Let’s look at an incredibly simple C# example:

using System;

public class Program
{
    public class Shape
    {
        public Shape()
        {
            Console.WriteLine("  -> Shape Constructor");
        }

        ~Shape()
        {
            Console.WriteLine("  -> Shape Destructor");
        }

        public void Draw()
        {
            Console.WriteLine("  -> Shape Draw");
        }
    }

    public static void Main()
    {
        Shape A = new Shape();
    }
}

.Net Fiddle version

How much are we leaking there? If you said “none”, you’re correct. C# will automatically Garbage collect A when it’s no longer being used.

The same thing in C++?

// Example program
#include <stdio.h>

class Shape
{
public:
    Shape()
    {
        printf("  -> Shape Constructor\n");
    }

    ~Shape()
    {
        printf("  -> Shape Destructort\n");
    }

    void Draw()
    {
        printf("  -> Drawing a shape\n");
    }
};

int main()
{
    Shape* A = new Shape();
}

C++ shell version of leaking candidate

How much are we leaking there? I’ll give it to you in a percentage: 100% leaky.

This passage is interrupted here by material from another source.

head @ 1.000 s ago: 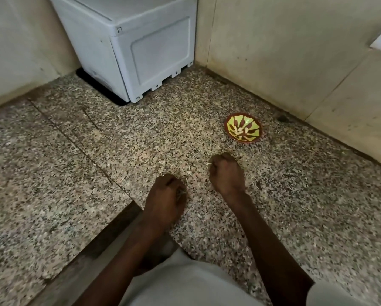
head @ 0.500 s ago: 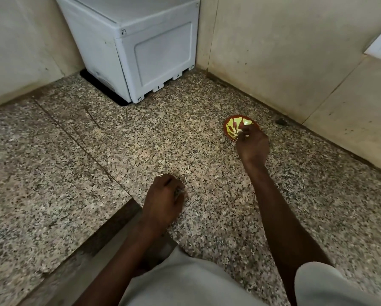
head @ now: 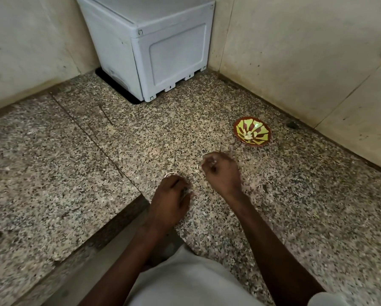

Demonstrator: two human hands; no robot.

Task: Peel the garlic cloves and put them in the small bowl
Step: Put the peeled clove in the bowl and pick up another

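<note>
Where the speckled granite floor (head: 52,177) fills the left of the view, rough and grainy with a dark seam running across it, a raised slab edge drops to a lower step near 7 o'clock. At 12 o'clock a boxy pale grey plastic appliance (head: 154,47) with a smooth recessed panel stands in the corner against the matt beige walls (head: 295,51).

Just below centre, the left hand (head: 170,199) rests knuckles up on the floor, its fingers curled under; a pale papery scrap of garlic skin (head: 171,173) peeks out at its 12 o'clock, touching the fingertips, and whether a clove sits inside the curled fingers cannot be told. Close beside it, toward 1 o'clock, the right hand (head: 221,171) hovers with fingers bunched, pinching something small and whitish at the tips on its upper left side; it is too blurred to tell clove from skin.

Toward 2 o'clock from the right hand, well apart from both hands, sits the small bowl (head: 252,131), round and shallow, glossy, with a red-brown rim and yellow-green petal pattern. Pale peeled garlic cloves (head: 248,135) lie at its centre. A dark spot (head: 292,124) marks the floor at the bowl's 3 o'clock by the wall.
</note>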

Yes, fixing that would be trivial; just add a delete A; before main finishes. But that’s no magic bullet. Let me show you something:

// Example program
#include <stdio.h>

class Shape
{
public:
    Shape()
    {
        printf("  -> Shape Constructor\n");
    }

    ~Shape()
    {
        printf("  -> Shape Destructort\n");
    }

    void Draw()
    {
        printf("  -> Drawing a shape\n");
    }
};

int main()
{
    Shape* A = new Shape();
    Shape* B = A;

    A->Draw();
    B->Draw();
    delete A;

    B->Draw();
}

What happens there?

Drawing a shape - C++ shell

output:

-> Shape Constructor
-> Drawing a shape
-> Drawing a shape
-> Shape Destructort
-> Drawing a shape

Looks good to me! Next!

Suddenly, a stranger appears next to you, eyeing your computer

“Whoa up there pardner! I think you’ve got some cattle rustler’s in your code there”

Startled, you sit upright in your chair. You could have sworn you locked the front door. Heart racing, you stammer a shocked response.

“Who the hell are you?”

“Why, I’m the Allocator Kidd. And I think your memory’s being rustled up but good! Do y’mind if’n I take the reigns there?”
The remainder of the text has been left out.